_YOUR ASSIGNMENT_
Look for the word "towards" in the data below, and copy every line that holds it.

- - - - - - -

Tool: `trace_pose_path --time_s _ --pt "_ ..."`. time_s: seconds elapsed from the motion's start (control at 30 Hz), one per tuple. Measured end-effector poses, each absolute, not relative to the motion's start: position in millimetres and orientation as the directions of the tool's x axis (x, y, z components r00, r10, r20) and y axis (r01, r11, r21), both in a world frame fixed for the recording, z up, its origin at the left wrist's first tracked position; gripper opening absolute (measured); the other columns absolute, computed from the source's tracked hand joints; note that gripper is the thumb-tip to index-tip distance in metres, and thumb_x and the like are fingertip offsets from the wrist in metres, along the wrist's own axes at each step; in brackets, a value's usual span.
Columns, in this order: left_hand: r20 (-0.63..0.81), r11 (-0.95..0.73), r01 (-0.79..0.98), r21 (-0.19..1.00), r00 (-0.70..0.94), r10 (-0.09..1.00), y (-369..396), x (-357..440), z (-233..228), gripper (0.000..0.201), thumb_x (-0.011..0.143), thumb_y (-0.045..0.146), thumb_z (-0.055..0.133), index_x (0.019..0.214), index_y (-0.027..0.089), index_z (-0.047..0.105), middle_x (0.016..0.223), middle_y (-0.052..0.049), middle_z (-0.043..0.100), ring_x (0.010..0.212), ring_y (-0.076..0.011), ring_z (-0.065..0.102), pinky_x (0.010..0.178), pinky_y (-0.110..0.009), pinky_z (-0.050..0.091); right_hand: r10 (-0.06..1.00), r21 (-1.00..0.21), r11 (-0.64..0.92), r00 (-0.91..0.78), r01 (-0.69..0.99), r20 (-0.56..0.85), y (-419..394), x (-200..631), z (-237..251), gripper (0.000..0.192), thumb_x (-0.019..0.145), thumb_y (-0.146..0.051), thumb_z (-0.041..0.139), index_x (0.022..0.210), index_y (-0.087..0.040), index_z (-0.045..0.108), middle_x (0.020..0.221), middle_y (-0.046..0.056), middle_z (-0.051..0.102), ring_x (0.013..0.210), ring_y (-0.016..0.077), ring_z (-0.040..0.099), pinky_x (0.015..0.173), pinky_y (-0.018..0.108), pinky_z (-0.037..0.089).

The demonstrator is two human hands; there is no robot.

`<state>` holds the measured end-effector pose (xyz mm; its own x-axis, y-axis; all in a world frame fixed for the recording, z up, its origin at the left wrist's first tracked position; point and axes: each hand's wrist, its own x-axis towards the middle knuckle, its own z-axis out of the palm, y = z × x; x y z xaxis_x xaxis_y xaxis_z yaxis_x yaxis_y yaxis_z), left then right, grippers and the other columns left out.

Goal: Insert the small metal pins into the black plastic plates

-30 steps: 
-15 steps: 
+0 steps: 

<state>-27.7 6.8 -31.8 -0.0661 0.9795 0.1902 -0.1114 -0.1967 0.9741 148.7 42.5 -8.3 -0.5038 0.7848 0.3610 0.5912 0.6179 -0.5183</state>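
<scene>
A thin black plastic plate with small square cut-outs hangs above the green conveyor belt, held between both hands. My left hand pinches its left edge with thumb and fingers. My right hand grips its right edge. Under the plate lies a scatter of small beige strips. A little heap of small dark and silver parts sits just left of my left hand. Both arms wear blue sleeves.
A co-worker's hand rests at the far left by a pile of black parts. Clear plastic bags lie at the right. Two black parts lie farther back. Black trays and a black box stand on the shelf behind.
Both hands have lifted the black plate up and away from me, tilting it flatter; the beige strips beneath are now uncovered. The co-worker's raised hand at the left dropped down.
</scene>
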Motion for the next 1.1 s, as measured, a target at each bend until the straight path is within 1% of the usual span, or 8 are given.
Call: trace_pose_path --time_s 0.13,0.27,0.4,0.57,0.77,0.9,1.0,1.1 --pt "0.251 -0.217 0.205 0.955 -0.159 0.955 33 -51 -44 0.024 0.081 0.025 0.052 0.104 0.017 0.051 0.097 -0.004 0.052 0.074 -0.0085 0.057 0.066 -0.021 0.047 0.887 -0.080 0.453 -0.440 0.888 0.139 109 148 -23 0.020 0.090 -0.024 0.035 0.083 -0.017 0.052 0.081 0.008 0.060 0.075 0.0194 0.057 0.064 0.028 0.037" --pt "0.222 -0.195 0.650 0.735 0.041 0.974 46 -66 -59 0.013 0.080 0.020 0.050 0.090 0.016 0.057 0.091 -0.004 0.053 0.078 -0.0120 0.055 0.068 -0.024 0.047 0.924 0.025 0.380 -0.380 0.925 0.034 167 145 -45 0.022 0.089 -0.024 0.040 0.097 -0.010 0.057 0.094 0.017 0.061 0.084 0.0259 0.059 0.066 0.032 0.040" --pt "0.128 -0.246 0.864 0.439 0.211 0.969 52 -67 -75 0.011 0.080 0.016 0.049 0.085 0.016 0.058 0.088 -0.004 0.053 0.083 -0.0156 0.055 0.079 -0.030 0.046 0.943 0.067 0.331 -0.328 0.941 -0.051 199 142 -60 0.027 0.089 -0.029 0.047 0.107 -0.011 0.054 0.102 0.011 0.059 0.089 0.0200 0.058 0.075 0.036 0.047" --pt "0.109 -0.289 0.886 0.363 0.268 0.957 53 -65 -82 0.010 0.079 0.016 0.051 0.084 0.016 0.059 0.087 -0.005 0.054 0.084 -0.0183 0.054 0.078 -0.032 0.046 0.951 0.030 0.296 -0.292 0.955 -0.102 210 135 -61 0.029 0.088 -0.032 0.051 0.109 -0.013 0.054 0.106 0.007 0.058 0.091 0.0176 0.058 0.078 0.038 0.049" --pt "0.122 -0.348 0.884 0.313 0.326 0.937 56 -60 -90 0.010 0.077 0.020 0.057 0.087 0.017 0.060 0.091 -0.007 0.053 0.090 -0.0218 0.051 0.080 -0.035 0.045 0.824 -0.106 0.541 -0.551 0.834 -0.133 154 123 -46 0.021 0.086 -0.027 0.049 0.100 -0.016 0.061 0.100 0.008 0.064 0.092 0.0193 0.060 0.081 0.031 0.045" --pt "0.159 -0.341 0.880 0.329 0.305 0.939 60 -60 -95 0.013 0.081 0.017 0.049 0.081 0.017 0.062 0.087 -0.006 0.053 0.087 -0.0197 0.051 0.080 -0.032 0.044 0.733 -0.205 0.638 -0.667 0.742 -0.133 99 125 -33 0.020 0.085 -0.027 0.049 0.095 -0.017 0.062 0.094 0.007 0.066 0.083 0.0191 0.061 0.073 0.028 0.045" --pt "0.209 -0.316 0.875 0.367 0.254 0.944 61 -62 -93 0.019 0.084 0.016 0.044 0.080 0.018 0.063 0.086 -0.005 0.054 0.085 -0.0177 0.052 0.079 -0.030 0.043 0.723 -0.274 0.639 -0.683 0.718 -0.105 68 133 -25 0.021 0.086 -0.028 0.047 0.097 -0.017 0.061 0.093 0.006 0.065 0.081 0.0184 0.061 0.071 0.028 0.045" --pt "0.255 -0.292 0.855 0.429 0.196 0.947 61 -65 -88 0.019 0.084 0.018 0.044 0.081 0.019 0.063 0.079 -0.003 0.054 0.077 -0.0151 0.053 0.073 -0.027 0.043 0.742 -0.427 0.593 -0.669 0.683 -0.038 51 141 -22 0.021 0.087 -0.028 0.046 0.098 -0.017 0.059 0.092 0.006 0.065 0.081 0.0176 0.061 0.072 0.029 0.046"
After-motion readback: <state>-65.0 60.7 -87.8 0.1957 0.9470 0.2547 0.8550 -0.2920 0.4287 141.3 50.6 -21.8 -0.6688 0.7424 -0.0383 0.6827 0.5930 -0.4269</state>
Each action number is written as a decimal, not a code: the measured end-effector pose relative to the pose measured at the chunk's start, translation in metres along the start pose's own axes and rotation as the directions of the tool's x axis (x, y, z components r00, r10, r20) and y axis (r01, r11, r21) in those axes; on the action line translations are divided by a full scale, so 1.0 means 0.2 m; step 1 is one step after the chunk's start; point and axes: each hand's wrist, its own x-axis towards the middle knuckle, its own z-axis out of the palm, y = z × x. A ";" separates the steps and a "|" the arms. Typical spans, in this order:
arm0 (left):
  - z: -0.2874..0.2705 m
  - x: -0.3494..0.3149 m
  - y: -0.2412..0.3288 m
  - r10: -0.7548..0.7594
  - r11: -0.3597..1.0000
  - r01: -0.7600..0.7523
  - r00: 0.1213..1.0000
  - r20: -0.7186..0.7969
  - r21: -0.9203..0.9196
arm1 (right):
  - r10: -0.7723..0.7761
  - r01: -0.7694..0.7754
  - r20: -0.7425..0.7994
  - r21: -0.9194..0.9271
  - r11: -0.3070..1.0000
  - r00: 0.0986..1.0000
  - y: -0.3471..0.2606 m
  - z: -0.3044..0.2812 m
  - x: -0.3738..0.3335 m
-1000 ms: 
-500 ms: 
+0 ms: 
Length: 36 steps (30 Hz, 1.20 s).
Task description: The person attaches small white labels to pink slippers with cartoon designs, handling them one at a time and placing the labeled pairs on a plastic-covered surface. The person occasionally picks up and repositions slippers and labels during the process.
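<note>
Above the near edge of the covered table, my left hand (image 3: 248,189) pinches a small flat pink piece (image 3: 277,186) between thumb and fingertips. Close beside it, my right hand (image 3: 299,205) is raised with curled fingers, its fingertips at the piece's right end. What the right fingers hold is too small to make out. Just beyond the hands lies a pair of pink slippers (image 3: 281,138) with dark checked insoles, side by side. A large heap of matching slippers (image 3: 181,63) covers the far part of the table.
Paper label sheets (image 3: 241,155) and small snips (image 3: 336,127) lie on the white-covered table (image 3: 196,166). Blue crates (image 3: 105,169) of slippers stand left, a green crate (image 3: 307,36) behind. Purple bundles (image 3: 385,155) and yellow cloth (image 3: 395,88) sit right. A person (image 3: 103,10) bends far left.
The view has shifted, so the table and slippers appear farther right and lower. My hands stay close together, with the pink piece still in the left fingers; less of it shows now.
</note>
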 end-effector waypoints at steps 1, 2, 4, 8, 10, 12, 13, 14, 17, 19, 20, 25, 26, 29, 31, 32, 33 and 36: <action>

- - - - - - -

_OUTPUT OF THE TASK_
`<state>` holds the measured end-effector pose (xyz mm; its own x-axis, y-axis; all in a world frame fixed for the recording, z up, its origin at the left wrist's first tracked position; point and axes: each hand's wrist, its own x-axis towards the middle knuckle, its own z-axis out of the palm, y = z × x; x y z xaxis_x xaxis_y xaxis_z yaxis_x yaxis_y yaxis_z), left then right, grippers and the other columns left out.
Each action number is written as a decimal, not a code: the measured end-effector pose relative to the pose measured at the chunk's start, translation in metres along the start pose's own axes and rotation as the directions of the tool's x axis (x, y, z components r00, r10, r20) and y axis (r01, r11, r21) in those axes; on the action line translations are divided by a full scale, so 1.0 means 0.2 m; step 1 is one step after the chunk's start; point and axes: each hand's wrist, its own x-axis towards the middle knuckle, its own z-axis out of the palm, y = z × x. A ";" separates the steps and a "|" the arms. Typical spans, in this order:

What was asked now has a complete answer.